**Exercise directions:** What follows is a listing; give it again exactly, in its entirety.

**Data to use:**
•••

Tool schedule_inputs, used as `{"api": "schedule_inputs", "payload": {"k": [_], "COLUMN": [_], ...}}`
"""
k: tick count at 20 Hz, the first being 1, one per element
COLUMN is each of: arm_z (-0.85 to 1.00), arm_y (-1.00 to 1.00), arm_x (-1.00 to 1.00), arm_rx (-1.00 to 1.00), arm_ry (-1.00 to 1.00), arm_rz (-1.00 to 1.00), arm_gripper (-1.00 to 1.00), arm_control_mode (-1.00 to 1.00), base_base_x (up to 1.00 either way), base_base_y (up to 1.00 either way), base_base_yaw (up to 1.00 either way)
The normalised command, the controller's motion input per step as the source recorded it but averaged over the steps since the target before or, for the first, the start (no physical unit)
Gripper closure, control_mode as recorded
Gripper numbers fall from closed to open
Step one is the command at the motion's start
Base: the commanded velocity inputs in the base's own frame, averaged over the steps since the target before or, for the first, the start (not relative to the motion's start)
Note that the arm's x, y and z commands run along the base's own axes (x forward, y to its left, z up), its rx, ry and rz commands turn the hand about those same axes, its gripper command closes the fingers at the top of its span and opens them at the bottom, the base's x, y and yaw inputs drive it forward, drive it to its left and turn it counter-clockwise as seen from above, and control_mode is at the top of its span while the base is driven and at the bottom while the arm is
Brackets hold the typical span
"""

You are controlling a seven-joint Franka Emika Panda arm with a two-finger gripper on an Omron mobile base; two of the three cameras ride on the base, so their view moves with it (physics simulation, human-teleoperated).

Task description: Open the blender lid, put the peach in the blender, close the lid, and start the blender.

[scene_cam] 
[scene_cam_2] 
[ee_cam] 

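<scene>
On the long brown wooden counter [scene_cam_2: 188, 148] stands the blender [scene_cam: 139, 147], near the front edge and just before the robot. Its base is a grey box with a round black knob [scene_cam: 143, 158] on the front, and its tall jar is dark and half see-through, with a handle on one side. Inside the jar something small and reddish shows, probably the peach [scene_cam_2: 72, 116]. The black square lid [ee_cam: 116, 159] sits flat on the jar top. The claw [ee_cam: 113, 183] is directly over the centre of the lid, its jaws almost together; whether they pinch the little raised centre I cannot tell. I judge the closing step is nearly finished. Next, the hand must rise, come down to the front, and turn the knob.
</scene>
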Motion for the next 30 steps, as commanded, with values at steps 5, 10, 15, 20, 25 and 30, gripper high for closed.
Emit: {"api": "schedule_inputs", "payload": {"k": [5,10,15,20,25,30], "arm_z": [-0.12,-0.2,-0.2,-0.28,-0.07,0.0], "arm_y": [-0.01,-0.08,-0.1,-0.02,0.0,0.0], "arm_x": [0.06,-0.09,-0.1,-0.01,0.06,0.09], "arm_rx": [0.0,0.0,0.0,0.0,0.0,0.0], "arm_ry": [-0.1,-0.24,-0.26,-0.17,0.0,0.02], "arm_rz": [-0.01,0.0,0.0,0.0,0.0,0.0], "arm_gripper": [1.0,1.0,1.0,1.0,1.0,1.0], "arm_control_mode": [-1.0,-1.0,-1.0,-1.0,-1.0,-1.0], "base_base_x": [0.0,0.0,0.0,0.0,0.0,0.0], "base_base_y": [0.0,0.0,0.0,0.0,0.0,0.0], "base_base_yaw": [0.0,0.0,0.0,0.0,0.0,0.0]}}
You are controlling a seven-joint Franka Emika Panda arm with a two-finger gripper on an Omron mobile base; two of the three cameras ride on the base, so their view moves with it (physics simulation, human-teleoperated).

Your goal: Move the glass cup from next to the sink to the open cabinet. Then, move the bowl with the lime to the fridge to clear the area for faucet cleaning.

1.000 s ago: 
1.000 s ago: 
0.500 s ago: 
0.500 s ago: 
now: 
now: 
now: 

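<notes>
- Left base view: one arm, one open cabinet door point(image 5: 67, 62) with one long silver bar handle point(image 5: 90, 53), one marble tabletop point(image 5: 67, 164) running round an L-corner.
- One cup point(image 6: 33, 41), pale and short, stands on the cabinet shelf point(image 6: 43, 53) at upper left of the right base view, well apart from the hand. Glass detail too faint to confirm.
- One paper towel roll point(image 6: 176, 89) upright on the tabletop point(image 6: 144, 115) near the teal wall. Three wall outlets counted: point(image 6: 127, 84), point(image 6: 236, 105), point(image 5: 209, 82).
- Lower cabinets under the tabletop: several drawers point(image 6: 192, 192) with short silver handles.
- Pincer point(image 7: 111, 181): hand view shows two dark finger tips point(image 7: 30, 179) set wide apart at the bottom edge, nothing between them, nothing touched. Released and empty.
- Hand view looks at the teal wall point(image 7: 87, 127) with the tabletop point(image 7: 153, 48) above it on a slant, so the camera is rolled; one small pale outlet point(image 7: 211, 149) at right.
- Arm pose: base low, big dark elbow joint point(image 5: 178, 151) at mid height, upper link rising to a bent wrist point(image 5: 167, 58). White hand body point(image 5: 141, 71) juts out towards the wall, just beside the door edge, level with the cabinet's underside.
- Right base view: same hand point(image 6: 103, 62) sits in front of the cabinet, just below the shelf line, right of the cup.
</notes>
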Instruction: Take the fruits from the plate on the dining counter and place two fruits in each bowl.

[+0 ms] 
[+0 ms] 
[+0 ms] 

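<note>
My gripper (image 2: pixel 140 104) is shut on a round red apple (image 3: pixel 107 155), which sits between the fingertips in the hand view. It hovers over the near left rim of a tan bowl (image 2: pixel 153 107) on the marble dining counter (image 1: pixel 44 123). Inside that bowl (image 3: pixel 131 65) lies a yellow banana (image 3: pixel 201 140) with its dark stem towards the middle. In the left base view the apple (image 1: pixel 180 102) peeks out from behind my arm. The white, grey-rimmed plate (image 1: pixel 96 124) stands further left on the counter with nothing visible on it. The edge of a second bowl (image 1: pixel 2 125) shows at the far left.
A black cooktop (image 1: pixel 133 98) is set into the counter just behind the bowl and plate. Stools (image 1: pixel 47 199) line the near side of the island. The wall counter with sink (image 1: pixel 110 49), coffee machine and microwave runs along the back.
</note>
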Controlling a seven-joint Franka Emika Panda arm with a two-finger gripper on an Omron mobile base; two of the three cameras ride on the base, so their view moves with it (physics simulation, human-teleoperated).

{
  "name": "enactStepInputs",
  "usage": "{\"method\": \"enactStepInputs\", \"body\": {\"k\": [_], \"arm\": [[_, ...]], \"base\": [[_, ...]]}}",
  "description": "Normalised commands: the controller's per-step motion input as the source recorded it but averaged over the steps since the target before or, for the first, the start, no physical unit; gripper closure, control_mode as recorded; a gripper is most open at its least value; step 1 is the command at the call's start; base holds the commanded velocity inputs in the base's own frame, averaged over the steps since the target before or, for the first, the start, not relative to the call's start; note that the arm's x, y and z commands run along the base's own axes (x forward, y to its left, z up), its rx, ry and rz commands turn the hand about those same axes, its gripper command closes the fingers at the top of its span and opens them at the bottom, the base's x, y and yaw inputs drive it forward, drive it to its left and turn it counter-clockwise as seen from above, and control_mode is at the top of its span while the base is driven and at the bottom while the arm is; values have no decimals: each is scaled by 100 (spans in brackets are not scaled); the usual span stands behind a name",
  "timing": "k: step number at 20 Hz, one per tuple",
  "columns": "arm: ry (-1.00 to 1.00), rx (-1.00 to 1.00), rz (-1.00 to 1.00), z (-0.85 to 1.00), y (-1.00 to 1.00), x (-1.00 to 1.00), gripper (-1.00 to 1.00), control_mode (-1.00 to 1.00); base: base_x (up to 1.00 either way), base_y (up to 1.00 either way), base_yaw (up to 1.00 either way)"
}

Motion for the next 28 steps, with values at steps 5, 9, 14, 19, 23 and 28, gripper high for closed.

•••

**Answer box:**
Tool schedule_inputs, used as `{"api": "schedule_inputs", "payload": {"k": [_], "COLUMN": [_], ...}}`
"""
k: tick count at 20 Hz, the first being 1, one per element
COLUMN is each of: arm_z (-0.85 to 1.00), arm_y (-1.00 to 1.00), arm_x (-1.00 to 1.00), arm_rx (-1.00 to 1.00), arm_ry (-1.00 to 1.00), arm_rz (-1.00 to 1.00), arm_gripper (-1.00 to 1.00), arm_control_mode (-1.00 to 1.00), base_base_x (up to 1.00 either way), base_base_y (up to 1.00 either way), base_base_yaw (up to 1.00 either way)
The normalised command, the controller's motion input per step as the source recorded it but averaged over the steps since the target before or, for the first, the start (no physical unit)
Gripper closure, control_mode as recorded
Gripper numbers fall from closed to open
Step one is the command at the motion's start
Base: the commanded velocity inputs in the base's own frame, averaged over the steps since the target before or, for the first, the start (not relative to the motion's start)
Note that the arm's x, y and z commands run along the base's own axes (x forward, y to its left, z up), its rx, ry and rz commands turn the hand about those same axes, its gripper command closes the fingers at the top of its span and opens them at the bottom, the base's x, y and yaw inputs drive it forward, drive it to its left and turn it counter-clockwise as seen from above, and control_mode is at the top of its span while the base is driven and at the bottom while the arm is
Brackets hold the typical span
"""

You are controlling a seven-joint Franka Emika Panda arm with a two-finger gripper on an Omron mobile base; two of the three cameras ride on the base, so their view moves with it (physics simulation, human-teleoperated).

Task description: Open the blender lid, put the peach in the blender, close the lid, and start the blender.

[scene_cam] 
[scene_cam_2] 
[ee_cam] 

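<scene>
On the long brown wooden counter [scene_cam_2: 188, 148] stands the blender [scene_cam: 139, 147], near the front edge and just before the robot. Its base is a grey box with a round black knob [scene_cam: 143, 158] on the front, and its tall jar is dark and half see-through, with a handle on one side. Inside the jar something small and reddish shows, probably the peach [scene_cam_2: 72, 116]. The black square lid [ee_cam: 116, 159] sits flat on the jar top. The claw [ee_cam: 113, 183] is directly over the centre of the lid, its jaws almost together; whether they pinch the little raised centre I cannot tell. I judge the closing step is nearly finished. Next, the hand must rise, come down to the front, and turn the knob.
</scene>
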Motion for the next 30 steps, as commanded, with values at steps 5, 10, 15, 20, 25 and 30, gripper high for closed.
Emit: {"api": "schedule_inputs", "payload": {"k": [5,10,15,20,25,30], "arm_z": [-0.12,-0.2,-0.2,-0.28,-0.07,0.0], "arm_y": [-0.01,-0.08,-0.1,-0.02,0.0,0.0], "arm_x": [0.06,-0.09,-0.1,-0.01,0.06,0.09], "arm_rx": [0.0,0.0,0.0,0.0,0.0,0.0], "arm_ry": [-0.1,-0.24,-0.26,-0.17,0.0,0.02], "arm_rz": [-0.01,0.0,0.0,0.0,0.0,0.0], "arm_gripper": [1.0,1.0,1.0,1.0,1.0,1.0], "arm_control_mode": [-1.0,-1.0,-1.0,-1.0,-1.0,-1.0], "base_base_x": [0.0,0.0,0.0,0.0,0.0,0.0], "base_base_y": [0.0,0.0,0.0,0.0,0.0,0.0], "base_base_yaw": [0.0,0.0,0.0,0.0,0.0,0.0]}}
You are controlling a seven-joint Franka Emika Panda arm with a two-finger gripper on an Omron mobile base; two of the three cameras ride on the base, so their view moves with it (physics simulation, human-teleoperated).

Your goal: Move the glass cup from next to the sink to the open cabinet. Then, move the bowl with the lime to the fridge to clear the area for faucet cleaning.

1.000 s ago: 
1.000 s ago: 
0.500 s ago: 
0.500 s ago: 
now: 
now: 
now: 

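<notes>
- Left base view: one arm, one open cabinet door point(image 5: 67, 62) with one long silver bar handle point(image 5: 90, 53), one marble tabletop point(image 5: 67, 164) running round an L-corner.
- One cup point(image 6: 33, 41), pale and short, stands on the cabinet shelf point(image 6: 43, 53) at upper left of the right base view, well apart from the hand. Glass detail too faint to confirm.
- One paper towel roll point(image 6: 176, 89) upright on the tabletop point(image 6: 144, 115) near the teal wall. Three wall outlets counted: point(image 6: 127, 84), point(image 6: 236, 105), point(image 5: 209, 82).
- Lower cabinets under the tabletop: several drawers point(image 6: 192, 192) with short silver handles.
- Pincer point(image 7: 111, 181): hand view shows two dark finger tips point(image 7: 30, 179) set wide apart at the bottom edge, nothing between them, nothing touched. Released and empty.
- Hand view looks at the teal wall point(image 7: 87, 127) with the tabletop point(image 7: 153, 48) above it on a slant, so the camera is rolled; one small pale outlet point(image 7: 211, 149) at right.
- Arm pose: base low, big dark elbow joint point(image 5: 178, 151) at mid height, upper link rising to a bent wrist point(image 5: 167, 58). White hand body point(image 5: 141, 71) juts out towards the wall, just beside the door edge, level with the cabinet's underside.
- Right base view: same hand point(image 6: 103, 62) sits in front of the cabinet, just below the shelf line, right of the cup.
</notes>
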Instruction: Take the fruits from the plate on the dining counter and place two fruits in each bowl.

[+0 ms] 
[+0 ms] 
[+0 ms] 

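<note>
My gripper (image 2: pixel 140 104) is shut on a round red apple (image 3: pixel 107 155), which sits between the fingertips in the hand view. It hovers over the near left rim of a tan bowl (image 2: pixel 153 107) on the marble dining counter (image 1: pixel 44 123). Inside that bowl (image 3: pixel 131 65) lies a yellow banana (image 3: pixel 201 140) with its dark stem towards the middle. In the left base view the apple (image 1: pixel 180 102) peeks out from behind my arm. The white, grey-rimmed plate (image 1: pixel 96 124) stands further left on the counter with nothing visible on it. The edge of a second bowl (image 1: pixel 2 125) shows at the far left.
A black cooktop (image 1: pixel 133 98) is set into the counter just behind the bowl and plate. Stools (image 1: pixel 47 199) line the near side of the island. The wall counter with sink (image 1: pixel 110 49), coffee machine and microwave runs along the back.
</note>
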Controlling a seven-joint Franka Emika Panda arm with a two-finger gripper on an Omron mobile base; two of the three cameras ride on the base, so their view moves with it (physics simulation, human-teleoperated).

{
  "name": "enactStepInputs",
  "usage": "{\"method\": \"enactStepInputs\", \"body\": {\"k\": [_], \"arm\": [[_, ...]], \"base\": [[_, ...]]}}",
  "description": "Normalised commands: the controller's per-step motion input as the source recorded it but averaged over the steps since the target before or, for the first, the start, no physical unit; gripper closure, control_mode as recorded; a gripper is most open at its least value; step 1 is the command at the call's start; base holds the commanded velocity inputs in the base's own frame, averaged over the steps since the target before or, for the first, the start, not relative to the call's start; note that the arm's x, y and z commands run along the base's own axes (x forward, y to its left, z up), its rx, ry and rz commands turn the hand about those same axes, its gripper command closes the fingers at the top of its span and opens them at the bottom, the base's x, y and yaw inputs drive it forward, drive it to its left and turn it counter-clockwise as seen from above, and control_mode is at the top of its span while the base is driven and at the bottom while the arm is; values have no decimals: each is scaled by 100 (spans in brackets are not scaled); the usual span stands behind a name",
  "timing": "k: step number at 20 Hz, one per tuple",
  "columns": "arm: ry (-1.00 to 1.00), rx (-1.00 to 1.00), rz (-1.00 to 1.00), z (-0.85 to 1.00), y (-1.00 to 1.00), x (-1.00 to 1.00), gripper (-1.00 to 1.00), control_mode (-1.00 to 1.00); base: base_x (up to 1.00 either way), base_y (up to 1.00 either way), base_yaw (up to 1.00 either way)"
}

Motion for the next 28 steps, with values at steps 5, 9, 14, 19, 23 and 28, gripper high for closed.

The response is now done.